The edible mushroom Lentinus edodes is known as shiitake in Japan and xianggu in China.1 It originated in East Asia, where it grows on decaying trees and figures prominently in traditional medicine, but it is now widely cultivated around the world. It is one of several mushrooms with frequently reported but unconfirmed anticancer properties and other health benefits.2-5
Researchers have studied the cellular and health effects of shiitake extracts and isolated shiitake-derived beta-glucan polysaccharides, primarily lentinan, mainly in preclinical settings.4-9 Nearly all of the clinical studies conducted have been uncontrolled cohort studies with mixed results. Konjak Powder
Consumption of raw or inadequately cooked shiitake can cause extensive erythematous rash, an allergic response known as “shiitake dermatitis.”10-12 Symptoms include lines of red skin rash, pruritus, fever, diarrhea, and mucosal ulcers, according to a recent systematic review.11 Merely handling the raw mushroom can cause contact dermatitis.12 Ingestion might also cause eosinophilia and gastrointestinal problems in some patients.13
Animal experiments suggest that consumption of powdered shiitake can cause leukopenia. A study of 7 patients with cancer found that a shiitake-derived nutritional supplement was immunomodulatory, suppressing lymphocytes and monocytes overall but increasing specific lymphocyte subpopulations, such as CD3/CD4 and natural killer cells.8,9
The evidence of beneficial effects for patients with cancer is limited and equivocal.

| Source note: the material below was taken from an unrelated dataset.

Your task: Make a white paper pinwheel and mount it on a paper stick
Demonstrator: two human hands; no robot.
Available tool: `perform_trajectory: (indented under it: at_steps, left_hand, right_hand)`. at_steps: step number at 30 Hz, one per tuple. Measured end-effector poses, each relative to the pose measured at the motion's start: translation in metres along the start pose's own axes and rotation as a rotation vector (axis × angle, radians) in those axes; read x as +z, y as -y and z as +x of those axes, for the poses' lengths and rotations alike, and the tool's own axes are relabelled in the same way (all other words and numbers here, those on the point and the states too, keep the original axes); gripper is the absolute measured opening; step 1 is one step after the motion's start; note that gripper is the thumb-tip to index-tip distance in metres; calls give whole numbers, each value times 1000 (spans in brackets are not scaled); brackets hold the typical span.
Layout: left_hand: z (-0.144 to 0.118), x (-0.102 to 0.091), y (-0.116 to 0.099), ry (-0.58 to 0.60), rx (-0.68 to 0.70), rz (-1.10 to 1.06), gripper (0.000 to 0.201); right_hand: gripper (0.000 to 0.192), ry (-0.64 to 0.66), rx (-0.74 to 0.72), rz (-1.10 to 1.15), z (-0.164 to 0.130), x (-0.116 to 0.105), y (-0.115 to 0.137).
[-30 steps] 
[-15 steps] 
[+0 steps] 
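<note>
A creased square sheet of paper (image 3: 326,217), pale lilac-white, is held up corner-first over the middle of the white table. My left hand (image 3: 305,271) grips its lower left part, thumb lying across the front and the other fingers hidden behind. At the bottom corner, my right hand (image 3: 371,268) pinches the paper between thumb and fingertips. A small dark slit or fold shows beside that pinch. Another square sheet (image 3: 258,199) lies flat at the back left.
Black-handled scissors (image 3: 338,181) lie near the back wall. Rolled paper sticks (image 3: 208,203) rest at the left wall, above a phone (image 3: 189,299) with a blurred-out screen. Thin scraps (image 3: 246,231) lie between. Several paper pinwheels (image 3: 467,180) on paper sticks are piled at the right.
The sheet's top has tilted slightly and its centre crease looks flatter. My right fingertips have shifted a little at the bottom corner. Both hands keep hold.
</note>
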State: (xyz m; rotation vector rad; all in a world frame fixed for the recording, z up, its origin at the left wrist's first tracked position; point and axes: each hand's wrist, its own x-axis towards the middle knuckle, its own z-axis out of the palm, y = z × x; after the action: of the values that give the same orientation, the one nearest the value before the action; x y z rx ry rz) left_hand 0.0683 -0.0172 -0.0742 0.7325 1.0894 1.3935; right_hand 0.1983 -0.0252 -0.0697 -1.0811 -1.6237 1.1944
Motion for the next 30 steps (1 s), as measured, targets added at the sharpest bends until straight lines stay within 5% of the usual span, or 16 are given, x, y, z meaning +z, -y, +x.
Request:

Preclinical cell-line and animal studies, largely published by researchers in China, suggests that shiitake extracts or polysaccharides like lentinan (1,3 beta-D-glucan) might have cellular-immunity-enhancing, antioxidative, pro-apoptotic, antiproliferative, and P450-enzyme and tumor-cell inhibiting effects.14
Authors of one recent study conducted in China found that a water-extracted shiitake polysaccharide known as SLNT “significantly inhibited proliferation of HT-29 colon cancer cells and suppressed tumor growth in nude mice.”15 A separate study in China suggested that lentinan might synergize with oxaliplatin to inhibit NF-kB, Stat3, and survivin signaling in HepG2 cell lines and H22 tumor-bearing mice.1
“SLNT induced apoptosis by activating Caspace-3 via both intrinsic and extrinsic pathways, which presented as the activation of Caspases-9 and -8, upregulation of cytochrome c and the Bax/Bcl-2 ratio, downregulation of NF-kB, and overproduction of ROS and TNF [tumor necrosis factor]-α in vitro and in vivo,” they reported.15 “These findings suggest that SLNT exerts direct antitumor effects by inducing cell apoptosis via ROS-mediated intrinsic and TNF-α-mediated extrinsic pathways.”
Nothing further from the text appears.